Our cities' transportation landscape is being dramatically altered. But a focus on small disputes overlooks the larger value questions that need to be addressed.

New York City
At the height of the COVID-19 pandemic New York City’s 311 service reached nearly 200,000 calls a day, prompting significant upgrades in staffing and technology.
Shutterstock/Ryan DeBerardinis
Six years ago, as deputy mayor of New York City, I was involved in the battle to add taxi service to the outer boroughs. The city's familiar yellow cabs essentially served only Manhattan, rarely venturing into Queens, the Bronx and the other boroughs except for airport trips. The argument among providers, residents, lobbyists and city officials dealt almost exclusively with how to allocate opportunity between existing licensed cabs and the proposed new ones that eventually became the outer-borough green taxis — not on the larger value questions such as how to most efficiently connect underserved workers to their jobs.

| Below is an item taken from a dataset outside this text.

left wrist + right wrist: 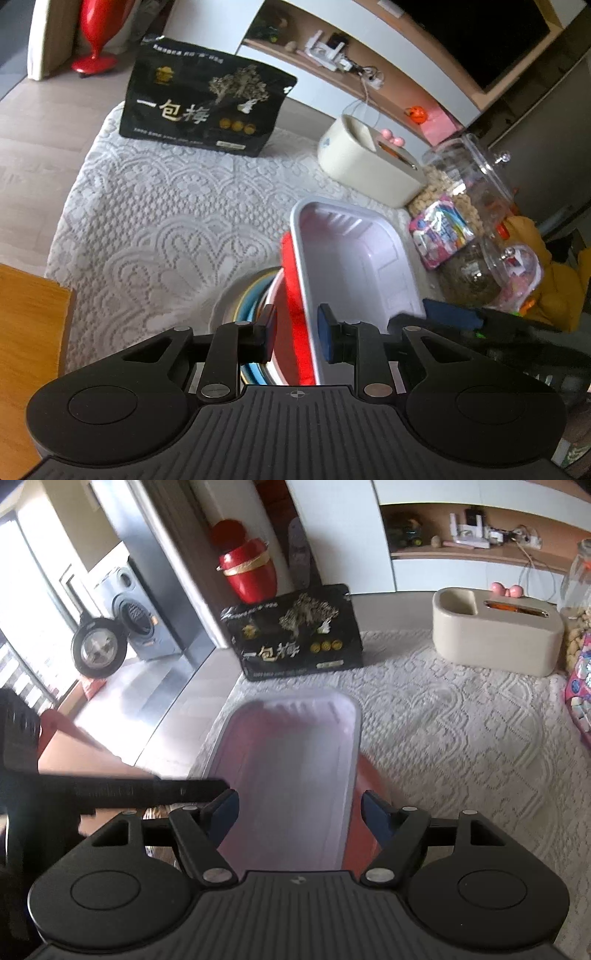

Today's new transportation options and technologies make that fight both more important in principle and almost quaint in retrospect. Across the country, seismic forces are shaking city transportation policies. Ride-shares and other platform-based services are reaching saturation levels. There has been explosive growth in e-commerce delivery. The use of digital maps is pervasive. Downtown sidewalks and curbs have been converted from liabilities to valuable assets. Individually and collectively, these changes are dramatically altering the transportation landscape. Yet we have not expanded the regulatory aperture necessary to manage these changes, reducing the chances of capturing broad public value.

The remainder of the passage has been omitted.